The Dawg learns more about punk rock bands….

Today’s court case begins with what a 16-year old boy from Pennsylvania posted on Snapchat “while at an Easter Sunday celebration with his extended family in New Jersey.”  Here’s the post:

Everyone, I despise everyone!  F___ you, eat s___, blackout, the world is a graveyard! All of you, I will f___ing kill off all of you! This is me, this is my, snap!

On Easter Sunday!! We can only hope that the rest of the extended family was hunting for Easter eggs while singing “He Lives!” 

By now, I’m sure that Loyal Daily Dawg  Readers can predict what happened next.  Cops showed up at his house.  The kid was arrested and charged, had his phone confiscated, was sent to juvie, subjected to a psychological  exam, and, oh, by the way, expelled from school. Expelled. 

Things did not go well for the school when the case went to court.  The psychologist reported that the student was no threat. It turned out that what he posted were the lyrics of a song by Spite, which is yet another punk rock band that I’m pleased to have never heard of.  As in the case I told you about yesterday, the school was unable to convince the court that whatever disruption occurred was attributable to the student.  
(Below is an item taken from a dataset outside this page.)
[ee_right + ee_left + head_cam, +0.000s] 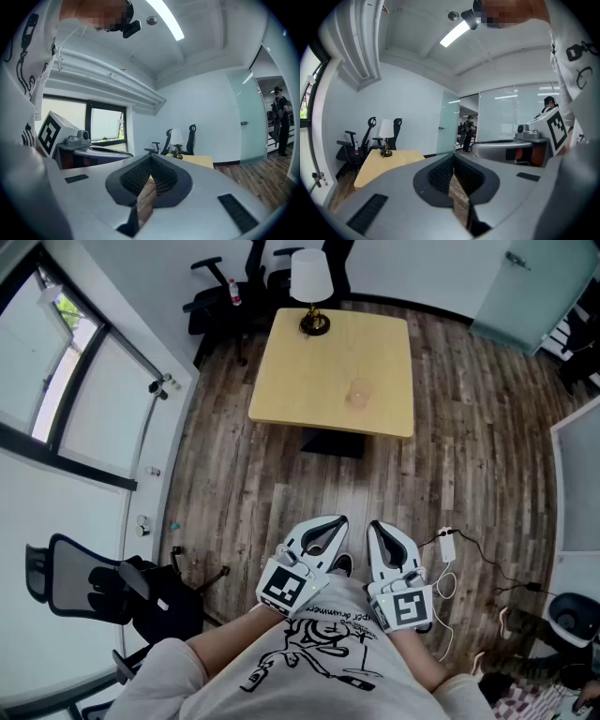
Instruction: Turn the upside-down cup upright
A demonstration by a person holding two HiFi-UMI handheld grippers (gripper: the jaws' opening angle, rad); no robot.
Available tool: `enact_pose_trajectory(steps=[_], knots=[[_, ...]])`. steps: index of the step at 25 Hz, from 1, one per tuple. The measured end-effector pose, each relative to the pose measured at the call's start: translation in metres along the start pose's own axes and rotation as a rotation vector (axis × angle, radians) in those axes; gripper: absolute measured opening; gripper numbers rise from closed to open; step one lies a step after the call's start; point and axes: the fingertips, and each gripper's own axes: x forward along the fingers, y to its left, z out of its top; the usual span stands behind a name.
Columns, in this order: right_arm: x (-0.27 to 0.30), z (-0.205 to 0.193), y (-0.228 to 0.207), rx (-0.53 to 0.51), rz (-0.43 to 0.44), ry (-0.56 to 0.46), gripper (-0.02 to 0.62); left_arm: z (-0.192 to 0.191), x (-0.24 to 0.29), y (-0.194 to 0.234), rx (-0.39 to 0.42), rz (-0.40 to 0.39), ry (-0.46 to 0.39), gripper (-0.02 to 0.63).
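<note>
Wood table (281, 381) sits at 12 o'clock from the person, well apart across the plank floor (272, 493). Cup (358, 393) is on it: clear and faint, about 5 o'clock from the table lamp (310, 282), which stands at the table's 12 o'clock edge. Cup is too small in the head view to confirm it's rim-down; probably is, per the task. Left gripper (326, 524) and right gripper (379, 529) are both clenched, pads together with nothing between them. They sit side by side close to the person's shirt (319, 652), noses toward 12 o'clock. Progress looks like zero: cup untouched, nobody near it. Left to do: close the gap, open one gripper, grip the cup wall, roll it over, set it on its base, release.
</note>
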Motion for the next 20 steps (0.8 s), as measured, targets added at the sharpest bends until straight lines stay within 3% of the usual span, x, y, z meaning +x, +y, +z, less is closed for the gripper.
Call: enact_pose_trajectory(steps=[12,20], knots=[[-0.001,-0.006,-0.036,0.016,0.015,-0.009,0.023,-0.007,0.034,-0.014,-0.023,0.021,-0.001,0.011],[0.017,-0.01,-0.051,0.015,0.03,0.014,0.023,-0.006,0.053,0.005,-0.025,0.025,-0.003,0.011]])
The court noted that there was a major impact on the school, particularly after the superintendent notified the entire community that a threat had been made. This was based on the limited information that the superintendent had at the time. The next day, predictably, 25 % of the students did not show up, and the others were described as “anxious and upset.”  None of that convinced the court that the student should be expelled.  Key Quotes:

Though G.S.’s post sparked a chain of events that undoubtedly led to the disruption of normal operations at Penncrest, and resulted in communal agitation and fear, we nevertheless conclude that his post was constitutionally protected speech for which the school could not punish him.

Public schools may certainly take appropriate, good faith steps to protect their communities in fluid situations where it is unclear whether a student’s off-campus speech indicates genuinely harmful intent, as neither the First Amendment nor [a provision in the state constitution] require that they sit on their proverbial hands until a potential threat comes into actual fruition.  However, where a student’s properly contextualized, off-campus speech is not distinctly connected to school activities or clearly directed towards members of their educational community, a public school’s reach exceeds its constitutional grasp if it seeks to punish that student for any disruption to normal school operations that results from that speech.  

The courts always have the benefit of hindsight, which school administrators don’t have.  With that perfect 20/20 hindsight, it does look like the school overreacted. But what if this student had turned out to be the next school shooter?  If this Snapchat post had surfaced (and it would) the school would be blamed for not taking it seriously.

I wonder if the case would have come out differently if the school had only suspended the student for a short time to investigate. That’s the type of action taken in “fluid situations” that the court seems to be OK with. Once they had the report of the psychologist that the student posed no threat, they could have backed off on the long term discipline. 

Lessons learned the hard way. This one is G.S. v. Rose Tree Media School District, decided by the Commonwealth Court of Pennsylvania on January 7, 2022.  I found it at 2022 WL 67262.

DAWG BONE:  THERE WAS DISRUPTION….BUT WHOSE FAULT WAS THAT?